De Menna: l’IBM, l’esperienza americana e la “rivoluzione fallita del ’68”

“Sono alla Federico II da 45 anni. Mi sono laureato nel 1964 a Napoli. Poi ho lavorato a Milano alla Ibm. Nel 1967 di nuovo a Napoli con borsa di studio. Tra il 1975 ed il 1977 sono stato due anni negli Usa”, racconta il prof. Luciano De Menna, ordinario di Elettrotecnica presso la Facoltà di Ingegneria. Il ricordo della sua esperienza di studente: “eravamo molti di meno rispetto ad oggi. Solo allora cominciava il boom di Ingegneria. Aule sovraffollate, però. Ho frequentato per i primi due anni a Mezzocannone, ma mi sono laureato a Fuorigrotta”. Gli esami fondamentali: “Matematica: all’epoca il corso era sdoppiato. Sono entrato quando è morto Caccioppoli. Lo sostituirono Cafiero e Letta. Quest’ultimo, un normalista, cugino dei due Letta oggi in politica. Letta aveva entusiasmo, portava novità. Molto bello anche il corso di Chimica con Bonifacio”. Qualche incidente di percorso: “Ripetei l’esame di Disegno, perché rifiutai 26. Ebbi un problema con Elettrotecnica: non avevo capito che una certa cosa era in programma, mi trovai di fronte ad una domanda alla quale proprio non sapevo rispondere. Mi vergognai tantissimo e chiesi il permesso di andar via”.
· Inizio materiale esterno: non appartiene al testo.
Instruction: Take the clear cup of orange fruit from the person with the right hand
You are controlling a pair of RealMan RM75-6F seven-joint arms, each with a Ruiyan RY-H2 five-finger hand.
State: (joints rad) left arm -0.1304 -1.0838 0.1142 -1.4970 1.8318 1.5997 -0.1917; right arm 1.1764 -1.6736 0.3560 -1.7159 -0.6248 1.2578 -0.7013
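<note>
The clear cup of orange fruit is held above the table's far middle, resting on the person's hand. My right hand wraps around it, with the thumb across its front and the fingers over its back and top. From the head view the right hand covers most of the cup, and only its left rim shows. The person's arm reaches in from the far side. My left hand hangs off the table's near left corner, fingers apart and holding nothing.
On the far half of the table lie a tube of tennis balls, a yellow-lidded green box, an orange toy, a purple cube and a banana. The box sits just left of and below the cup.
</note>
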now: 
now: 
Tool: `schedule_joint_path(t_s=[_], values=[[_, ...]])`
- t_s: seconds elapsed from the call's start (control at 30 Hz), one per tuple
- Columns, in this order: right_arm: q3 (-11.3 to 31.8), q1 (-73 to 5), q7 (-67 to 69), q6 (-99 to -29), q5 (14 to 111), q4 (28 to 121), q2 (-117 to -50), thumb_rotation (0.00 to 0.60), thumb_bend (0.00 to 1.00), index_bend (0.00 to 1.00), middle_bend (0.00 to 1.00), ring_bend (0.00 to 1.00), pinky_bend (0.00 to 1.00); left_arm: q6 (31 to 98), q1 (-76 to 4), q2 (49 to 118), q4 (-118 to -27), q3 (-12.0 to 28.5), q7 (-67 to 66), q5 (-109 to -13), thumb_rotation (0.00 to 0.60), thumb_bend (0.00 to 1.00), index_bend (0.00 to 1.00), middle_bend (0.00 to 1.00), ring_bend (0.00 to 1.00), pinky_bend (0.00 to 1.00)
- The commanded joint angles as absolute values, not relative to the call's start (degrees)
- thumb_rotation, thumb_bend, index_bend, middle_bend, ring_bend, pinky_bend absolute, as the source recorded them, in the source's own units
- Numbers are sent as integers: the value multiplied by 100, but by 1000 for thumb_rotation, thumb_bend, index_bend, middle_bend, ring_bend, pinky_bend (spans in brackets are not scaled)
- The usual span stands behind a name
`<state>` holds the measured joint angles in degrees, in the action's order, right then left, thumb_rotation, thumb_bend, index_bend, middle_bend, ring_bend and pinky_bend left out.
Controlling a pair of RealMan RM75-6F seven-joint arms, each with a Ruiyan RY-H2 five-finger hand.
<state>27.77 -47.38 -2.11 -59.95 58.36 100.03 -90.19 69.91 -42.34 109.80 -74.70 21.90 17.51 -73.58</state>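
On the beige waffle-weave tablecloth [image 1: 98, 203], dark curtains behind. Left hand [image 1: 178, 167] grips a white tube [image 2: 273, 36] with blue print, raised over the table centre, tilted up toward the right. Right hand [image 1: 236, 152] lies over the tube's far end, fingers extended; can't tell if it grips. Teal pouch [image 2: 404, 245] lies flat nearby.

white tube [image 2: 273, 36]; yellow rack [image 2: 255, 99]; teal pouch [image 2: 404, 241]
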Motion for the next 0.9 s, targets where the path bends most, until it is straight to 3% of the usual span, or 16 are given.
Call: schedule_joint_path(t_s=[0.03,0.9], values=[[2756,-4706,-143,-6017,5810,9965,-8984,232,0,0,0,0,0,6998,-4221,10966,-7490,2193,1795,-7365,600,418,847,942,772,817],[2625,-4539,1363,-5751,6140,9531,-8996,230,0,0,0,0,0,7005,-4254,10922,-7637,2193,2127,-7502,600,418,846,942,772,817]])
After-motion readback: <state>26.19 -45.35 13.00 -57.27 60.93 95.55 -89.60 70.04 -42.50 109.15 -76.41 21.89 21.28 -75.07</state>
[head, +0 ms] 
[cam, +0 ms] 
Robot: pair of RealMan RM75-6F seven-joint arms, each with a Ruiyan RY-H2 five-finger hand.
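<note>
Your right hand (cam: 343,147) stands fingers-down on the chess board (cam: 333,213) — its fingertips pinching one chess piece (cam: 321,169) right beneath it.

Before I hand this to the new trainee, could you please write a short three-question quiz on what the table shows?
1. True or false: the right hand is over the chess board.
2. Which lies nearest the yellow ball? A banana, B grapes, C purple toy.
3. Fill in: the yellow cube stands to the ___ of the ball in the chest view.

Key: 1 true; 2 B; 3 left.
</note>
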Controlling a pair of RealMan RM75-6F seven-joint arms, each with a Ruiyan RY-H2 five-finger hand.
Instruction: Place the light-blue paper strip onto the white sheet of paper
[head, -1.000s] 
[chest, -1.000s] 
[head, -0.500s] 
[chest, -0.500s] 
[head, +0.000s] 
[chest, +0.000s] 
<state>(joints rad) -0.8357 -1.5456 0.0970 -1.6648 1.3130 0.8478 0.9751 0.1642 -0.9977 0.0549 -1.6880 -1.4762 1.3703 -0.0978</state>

La laurea e poi il lavoro all’Ibm: “da dove andai via perché volevo cambiare. Era un posto ambito, a Milano. Ben pagato per l’epoca: 250mila lire al mese. La borsa di studio che ottenni a Napoli era da 120mila lire al mese. Quando andai via, Ibm mandò uno psicologo per parlarmi. Alla Ibm avevo come compagno Luciano de Crescenzo, che girava in una cinquecento e vi aveva rimosso il sedile del passeggero, quello al fianco del guidatore. Era il 1967, quando lasciai Ibm e Milano. Avevo idee diverse: l’Università ribolliva, la contestazione, lì mi sentivo isolato nella bambagia. Poi anche vicende personali: mi ero sposato e separato. Alla Ibm lavorava con me pure Scipione Bobbio (studioso di fama internazionale, docente di Elettrotecnica ad Ingegneria, nonché assessore comunale, scomparso prematuramente nel 2000, n.d.r). 
Il ritorno all’università. “Sono diventato ordinario nel 1980, a 39 anni. Prima, però, sono stato due anni in America, al Mit (The Massachusetts Institute of Technology). Scoprii gli Usa, il paese del capitalismo. Inizialmente ero molto critico, poi ho iniziato ad apprezzarli. In Italia si svolgevano assemblee interminabili, lì già all’epoca c’erano cooperative progressiste per organizzare un sistema di vendita che oggi diremmo a chilometro zero”. 
Molti dei suoi studenti di allora sono oggi docenti universitari. “Rubinacci, Martone ed altri, qualcuno – Alighieri – è andato via, proprio al Mit”. Rimorsi? “Mi è capitato parecchie volte di non essere sicuro dei miei giudizi. Oppure di una battuta verso uno studente ad un esame. Lui tentennava, un collega, Scipione Bobbio, lo invitò: ‘legga, legga’. Lo studente continuava a esitare. Pare che io abbia detto – questo mi contestò il ragazzo che c’era rimasto malissimo –‘“ma forse non sa leggere’”. 
Il momento più toccante della vita da docente? “Una notte in Irpinia, dopo il sisma, Preside della Facoltà Gasparini. Partii con alcuni colleghi alla ricerca di eventuali sopravvissuti, da cercare con un particolare rilevatore. Ricordo l’ospedale di Sant’Angelo dei Lombardi – sei piani – crollato. Come sei carte sparpagliate su un tavolo. Un silenzio spettrale….” Poi “la grande rivoluzione fallita del 1968. Senza rimpianti e senza pentimenti, però: fu un momento straordinario e voi tutti siete figli anche di quei nostri sforzi, a volte ingenui, certo generosi”.
Il futuro dell’Università? “Sono preoccupatissimo per questo governo che non ha alcuna sensibilità verso un’Università che certo va migliorata, ma rischia di essere in realtà distrutta dalla mancanza di risorse”.